Николай I скончался 18 февраля 1855 г. И в последние минуты жизни признался цесаревичу, как бы передавая ему нелегкую эстафету: «Мне хотелось, приняв на себя все трудное, все тяжелое, оставить тебе царство мирное, устроенное и счастливое. Провидение судило иначе. Теперь иду молиться за Россию и за вас. После России я вас любил более всего на свете»».

Этими словами заканчивается очерк «Рыцарь самодержавия», нелицеприятный характер которого в сочетании с отданием должного благородному Царю может послужить серьезным размышлениям непредвзятого и небезразличного читателя.

Проблема та же

Самодержавие предполагает живую православную веру — как в монархе, так и в подданных. Ответственность Царя перед Богом, его «хождение перед Богом» не дает монархическому строю превратиться в бездушную автократию. Доверие же и любовь к монарху его подданных неразрывно связаны с их верой, доверием к Тому, у Кого «в руке», по известному изречению, царево сердце. Этимологически слово «держава» (слав.) означает «скрепу». Стало быть, имеется в виду не внешнее могущество государства и его мировая значимость, но внутренняя крепость, духовная надежность как в сердце Царя, так и в сердце подданных. При отсутствии веры самодержавие, таким образом, лишается смысла и говорить тогда не о чем.
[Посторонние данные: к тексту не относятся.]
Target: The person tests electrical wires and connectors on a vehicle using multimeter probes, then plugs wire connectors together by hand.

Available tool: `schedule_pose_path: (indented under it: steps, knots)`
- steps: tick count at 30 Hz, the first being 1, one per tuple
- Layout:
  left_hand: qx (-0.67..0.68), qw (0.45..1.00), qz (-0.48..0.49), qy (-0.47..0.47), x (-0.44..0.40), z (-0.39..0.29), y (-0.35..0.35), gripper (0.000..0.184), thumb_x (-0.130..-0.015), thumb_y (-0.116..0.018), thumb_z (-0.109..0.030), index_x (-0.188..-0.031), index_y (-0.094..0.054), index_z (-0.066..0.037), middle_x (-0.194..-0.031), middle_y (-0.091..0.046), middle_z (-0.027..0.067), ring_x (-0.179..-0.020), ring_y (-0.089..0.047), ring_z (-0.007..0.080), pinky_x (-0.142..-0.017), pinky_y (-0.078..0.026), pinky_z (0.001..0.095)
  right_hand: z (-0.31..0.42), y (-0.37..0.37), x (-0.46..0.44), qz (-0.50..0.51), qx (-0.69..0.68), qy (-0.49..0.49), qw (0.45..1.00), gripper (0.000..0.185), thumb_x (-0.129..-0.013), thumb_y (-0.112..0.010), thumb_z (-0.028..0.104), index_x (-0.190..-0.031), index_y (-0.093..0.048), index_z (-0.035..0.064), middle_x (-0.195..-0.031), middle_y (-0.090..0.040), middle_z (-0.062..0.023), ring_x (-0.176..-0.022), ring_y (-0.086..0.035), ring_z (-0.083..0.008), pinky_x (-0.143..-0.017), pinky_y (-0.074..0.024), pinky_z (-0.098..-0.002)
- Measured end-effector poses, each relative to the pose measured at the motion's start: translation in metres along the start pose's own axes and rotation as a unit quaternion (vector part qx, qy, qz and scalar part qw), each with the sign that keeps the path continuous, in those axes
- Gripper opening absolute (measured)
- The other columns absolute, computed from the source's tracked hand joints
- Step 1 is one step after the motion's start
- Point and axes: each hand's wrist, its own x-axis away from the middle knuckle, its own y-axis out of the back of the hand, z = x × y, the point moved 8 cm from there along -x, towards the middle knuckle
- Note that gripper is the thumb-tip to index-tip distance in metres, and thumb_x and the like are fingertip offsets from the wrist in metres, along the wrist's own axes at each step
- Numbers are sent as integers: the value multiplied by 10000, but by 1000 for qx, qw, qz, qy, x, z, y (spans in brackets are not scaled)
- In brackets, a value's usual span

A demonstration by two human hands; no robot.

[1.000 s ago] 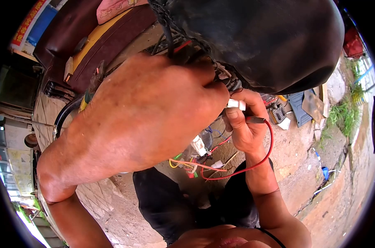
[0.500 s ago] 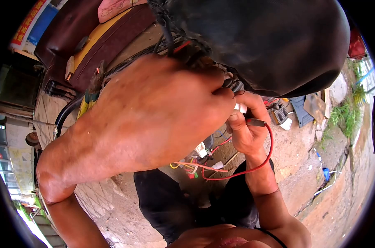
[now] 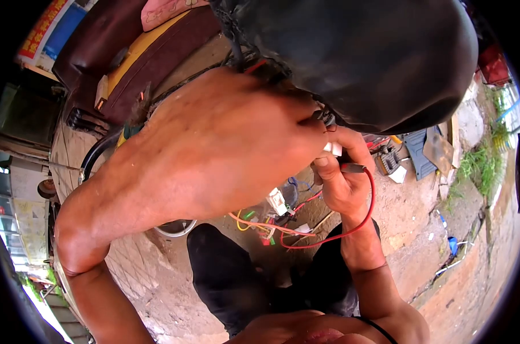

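My left hand (image 3: pixel 231 143) spans the middle of the view, back toward me, with fingers curled under the edge of a black padded seat (image 3: pixel 380 63). Its fingertips are largely hidden; what they grip cannot be made out. Against them, my right hand (image 3: pixel 347 180) pinches a small white plastic connector (image 3: pixel 333 148) between thumb and fingers. A red wire (image 3: pixel 371 200) with a dark end piece runs from beside the right thumb and loops down. Below the hands hang loose coloured wires (image 3: pixel 260 226) and a larger white connector (image 3: pixel 277 200).
A yellow-handled tool (image 3: pixel 128 133) lies partly hidden behind my left forearm. At upper left stands a dark red sofa (image 3: pixel 168 57). Grey plastic pieces (image 3: pixel 419 155) and a finned metal part (image 3: pixel 389 157) lie on the ground (image 3: pixel 409 223) to the right.
My left hand and forearm have shifted slightly upward and turned, uncovering more of the white connector and wires below. My right hand keeps its pinch in nearly the same place.
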Motion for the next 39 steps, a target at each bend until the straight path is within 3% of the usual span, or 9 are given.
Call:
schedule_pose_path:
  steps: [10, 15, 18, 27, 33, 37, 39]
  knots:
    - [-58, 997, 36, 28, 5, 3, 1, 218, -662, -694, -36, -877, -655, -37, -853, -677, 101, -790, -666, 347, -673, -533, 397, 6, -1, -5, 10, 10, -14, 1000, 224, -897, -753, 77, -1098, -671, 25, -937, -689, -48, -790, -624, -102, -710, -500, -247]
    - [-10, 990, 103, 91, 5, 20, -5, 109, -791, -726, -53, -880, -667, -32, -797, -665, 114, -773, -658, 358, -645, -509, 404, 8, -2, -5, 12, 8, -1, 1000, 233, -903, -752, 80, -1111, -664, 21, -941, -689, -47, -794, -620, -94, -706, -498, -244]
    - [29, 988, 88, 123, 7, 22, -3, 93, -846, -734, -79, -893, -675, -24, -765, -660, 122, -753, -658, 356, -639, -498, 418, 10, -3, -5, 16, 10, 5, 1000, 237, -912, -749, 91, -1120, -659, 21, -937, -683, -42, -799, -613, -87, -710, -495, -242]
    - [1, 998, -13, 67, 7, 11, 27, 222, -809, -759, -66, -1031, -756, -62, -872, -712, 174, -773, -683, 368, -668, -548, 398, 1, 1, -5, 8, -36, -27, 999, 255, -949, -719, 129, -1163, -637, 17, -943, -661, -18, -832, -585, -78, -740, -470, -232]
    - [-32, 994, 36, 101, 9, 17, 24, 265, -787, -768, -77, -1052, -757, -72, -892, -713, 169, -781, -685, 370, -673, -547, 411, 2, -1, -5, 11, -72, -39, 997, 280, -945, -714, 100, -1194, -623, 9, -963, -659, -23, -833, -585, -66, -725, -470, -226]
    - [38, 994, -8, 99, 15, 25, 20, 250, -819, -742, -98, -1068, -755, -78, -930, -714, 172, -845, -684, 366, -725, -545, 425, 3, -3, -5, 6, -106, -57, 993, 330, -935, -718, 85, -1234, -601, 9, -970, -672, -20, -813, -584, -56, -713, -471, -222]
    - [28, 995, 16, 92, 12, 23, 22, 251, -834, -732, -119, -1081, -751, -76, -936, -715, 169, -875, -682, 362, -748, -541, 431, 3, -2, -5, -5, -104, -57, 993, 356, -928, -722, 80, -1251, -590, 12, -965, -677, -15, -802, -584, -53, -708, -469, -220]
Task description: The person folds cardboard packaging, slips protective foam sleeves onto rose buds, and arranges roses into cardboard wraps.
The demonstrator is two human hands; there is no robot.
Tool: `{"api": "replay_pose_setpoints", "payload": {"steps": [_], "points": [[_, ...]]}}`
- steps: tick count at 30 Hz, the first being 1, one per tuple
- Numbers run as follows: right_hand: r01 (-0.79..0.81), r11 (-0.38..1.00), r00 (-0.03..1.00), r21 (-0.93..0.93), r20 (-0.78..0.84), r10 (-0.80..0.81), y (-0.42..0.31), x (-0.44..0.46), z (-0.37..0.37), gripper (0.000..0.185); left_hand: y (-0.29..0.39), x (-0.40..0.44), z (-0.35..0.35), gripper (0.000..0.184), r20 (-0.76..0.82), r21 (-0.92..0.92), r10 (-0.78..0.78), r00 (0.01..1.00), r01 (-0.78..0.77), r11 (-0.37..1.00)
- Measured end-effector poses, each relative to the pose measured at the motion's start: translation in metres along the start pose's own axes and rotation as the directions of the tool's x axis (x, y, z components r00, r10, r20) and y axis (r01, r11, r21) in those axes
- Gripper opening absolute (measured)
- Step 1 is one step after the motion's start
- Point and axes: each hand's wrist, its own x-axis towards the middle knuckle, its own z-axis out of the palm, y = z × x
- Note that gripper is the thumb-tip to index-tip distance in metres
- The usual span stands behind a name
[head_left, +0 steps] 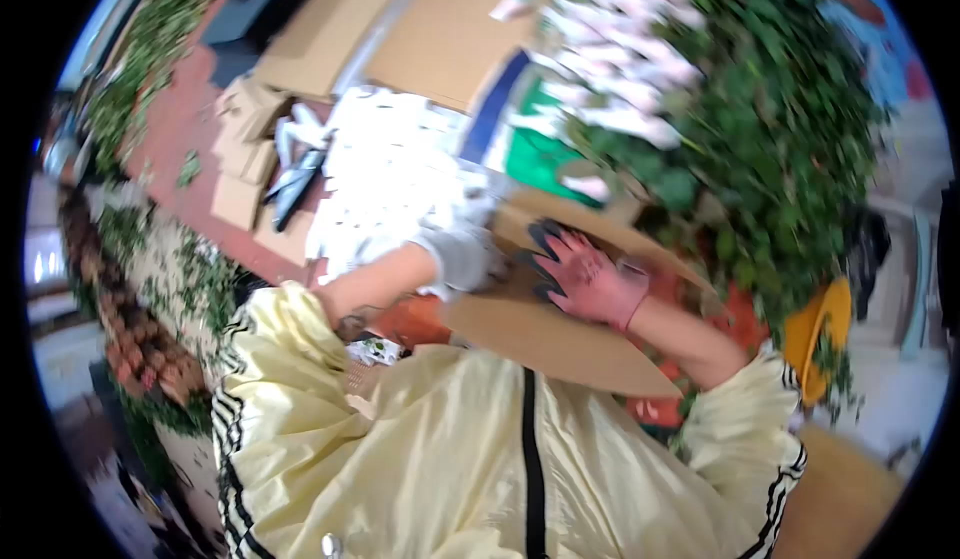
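Note:
My right hand (595, 281), in a pink glove with dark fingertips, rests on a brown cardboard piece (560, 339) with its fingers spread. At the left end of the same cardboard is my left hand (462, 257) in a whitish glove; its fingers are blurred and partly hidden. The cardboard is folded, with one flap rising behind my right hand and another toward my body. Just beyond my left hand lies a wide pile of white paper pieces (395, 159).
Leafy stems (760, 129) with white-wrapped heads (630, 59) fill the back right. Cardboard sheets (450, 29) lie at the back. Small cardboard pieces (240, 149) and a dark-and-white tool (293, 187) are on the left. A yellow round object (818, 339) stands at the right.

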Motion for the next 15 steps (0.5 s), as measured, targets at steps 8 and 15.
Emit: {"api": "replay_pose_setpoints", "payload": {"steps": [8,15], "points": [[-0.111,0.992,0.969,-0.052,0.217,0.12,0.011,0.027,0.027,0.059,0.008,-0.179,-0.056,0.027,-0.387,-0.836,-0.913,0.129,0.368,0.406],[-0.112,0.992,0.958,-0.06,0.259,0.124,0.01,0.032,0.022,0.059,-0.061,-0.344,0.096,0.103,0.257,-0.858,-0.543,-0.8,0.07,-0.509]]}}
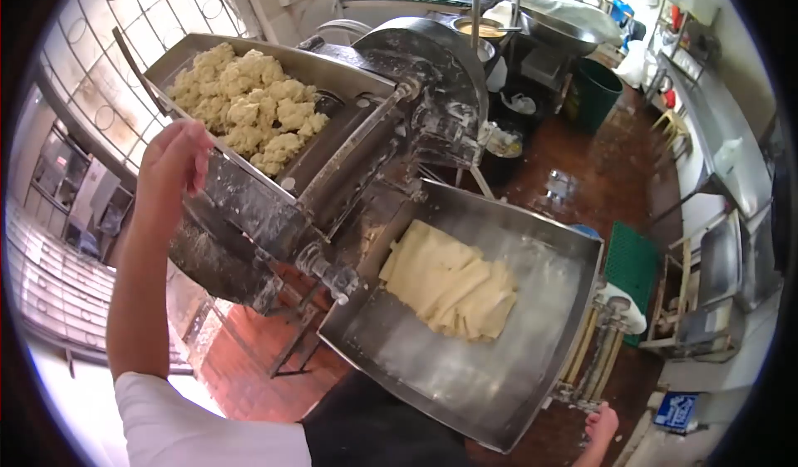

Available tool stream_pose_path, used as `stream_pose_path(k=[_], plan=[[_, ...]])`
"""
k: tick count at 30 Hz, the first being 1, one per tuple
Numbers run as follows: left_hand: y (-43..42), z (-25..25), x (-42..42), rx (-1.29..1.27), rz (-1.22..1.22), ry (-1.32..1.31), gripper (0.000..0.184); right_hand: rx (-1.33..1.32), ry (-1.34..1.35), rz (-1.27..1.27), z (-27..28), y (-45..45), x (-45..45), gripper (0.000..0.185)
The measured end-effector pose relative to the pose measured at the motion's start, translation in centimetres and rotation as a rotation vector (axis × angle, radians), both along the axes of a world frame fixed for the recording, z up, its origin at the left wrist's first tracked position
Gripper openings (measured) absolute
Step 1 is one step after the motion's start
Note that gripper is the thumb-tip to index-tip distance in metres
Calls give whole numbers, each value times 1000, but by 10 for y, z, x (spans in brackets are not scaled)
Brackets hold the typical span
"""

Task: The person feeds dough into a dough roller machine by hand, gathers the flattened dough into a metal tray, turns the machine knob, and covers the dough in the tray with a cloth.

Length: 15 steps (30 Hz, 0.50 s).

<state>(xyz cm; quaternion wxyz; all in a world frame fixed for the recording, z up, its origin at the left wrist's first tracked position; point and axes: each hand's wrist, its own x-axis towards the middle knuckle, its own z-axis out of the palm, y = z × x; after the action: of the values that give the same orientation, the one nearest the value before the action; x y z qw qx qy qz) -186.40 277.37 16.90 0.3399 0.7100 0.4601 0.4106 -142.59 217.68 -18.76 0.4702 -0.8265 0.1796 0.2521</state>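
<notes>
My left hand (176,158) is at the near edge of the upper metal tray (339,147), its fingers curled; whether they grip anything is hidden. Crumbly dough (249,101) lies in lumps in that tray, on top of a floury roller machine (416,126). Below it, a folded sheet of pale dough (449,284) rests in a wide metal tray (490,384). At the lower right, my right hand (602,423) is beside a metal roller fixture (594,350) at the tray's outer side, fingers curled, with their contents too small to tell.
A green bin (594,93) and a large metal bowl (557,30) are at the back. On the right are a green perforated mat (630,271), a blue box (677,411) and metal counters (731,151). A barred window (100,51) is on the left.
</notes>
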Motion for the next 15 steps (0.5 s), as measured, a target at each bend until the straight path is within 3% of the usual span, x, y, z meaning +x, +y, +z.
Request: stream_pose_path(k=[5, 10, 14, 15], plan=[[52, 1, -5, -6, -73, 87, 27, 94, -214, 132, 14, 85, -53, 16], [53, -17, -6, -20, -60, 137, 20, 207, -338, 466, 45, 165, -53, 15], [58, -22, 8, 172, -243, 578, 17, 285, -325, 649, 41, 221, -30, 16], [64, -24, 18, 244, -296, 587, 18, 299, -355, 647, 43, 240, -35, 18]])
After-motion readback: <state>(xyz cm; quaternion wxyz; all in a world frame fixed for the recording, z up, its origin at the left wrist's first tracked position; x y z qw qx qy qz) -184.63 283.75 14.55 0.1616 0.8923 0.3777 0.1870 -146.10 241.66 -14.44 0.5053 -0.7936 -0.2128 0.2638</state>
Катастрофа 1917 года назревала весь XIX век и явилась попущением Божиим в ответ на утрату веры. По этой «планке» дом (Россия) и «разделился в себе» задолго до календарных вех, и задолго до 1917 года разрушение стало неизбежным, хоть совсем и не все пренебрегали традиционным укладом и «верой отцов» (что проще всего уяснить, думая о сонме новомучеников, воспитанных «при царском режиме»). Но по превзойденности «критической массы» безверия, по сердечной, так скажем, безвозвратности слишком многих, Господь дал нам то, о чем мечтали («долой самодержавие!») и отпустил «на сторону далече».

Есть ли возможность для нас вернуться к самим себе? Восстановить не могущество, а «связь времен». Увы, наш дом — Православие — разделен на ревнителей традиции и связи с родной историей и тех, кто решительно к тому безразличен. Церковь устоит, как устояла и перед «вратами ада» в лихолетье ХХ века, но дом — страна — не созиждется, ибо предсказания старцев о грядущем возрождении России не безусловны. Проблема, таким образом, та же, что и сто (и сто пятьдесят) лет назад, в разделении.

Размышления Бориса Тарасова служат преодолению сего разделения. Мы видим, что возможен глубокий, правдивый и основательный взгляд. Основательность его заключается в верности вековым устоям и невозможности отказаться от «истории наших предков, какой нам Бог ее дал» (из письма Пушкина Чаадаеву).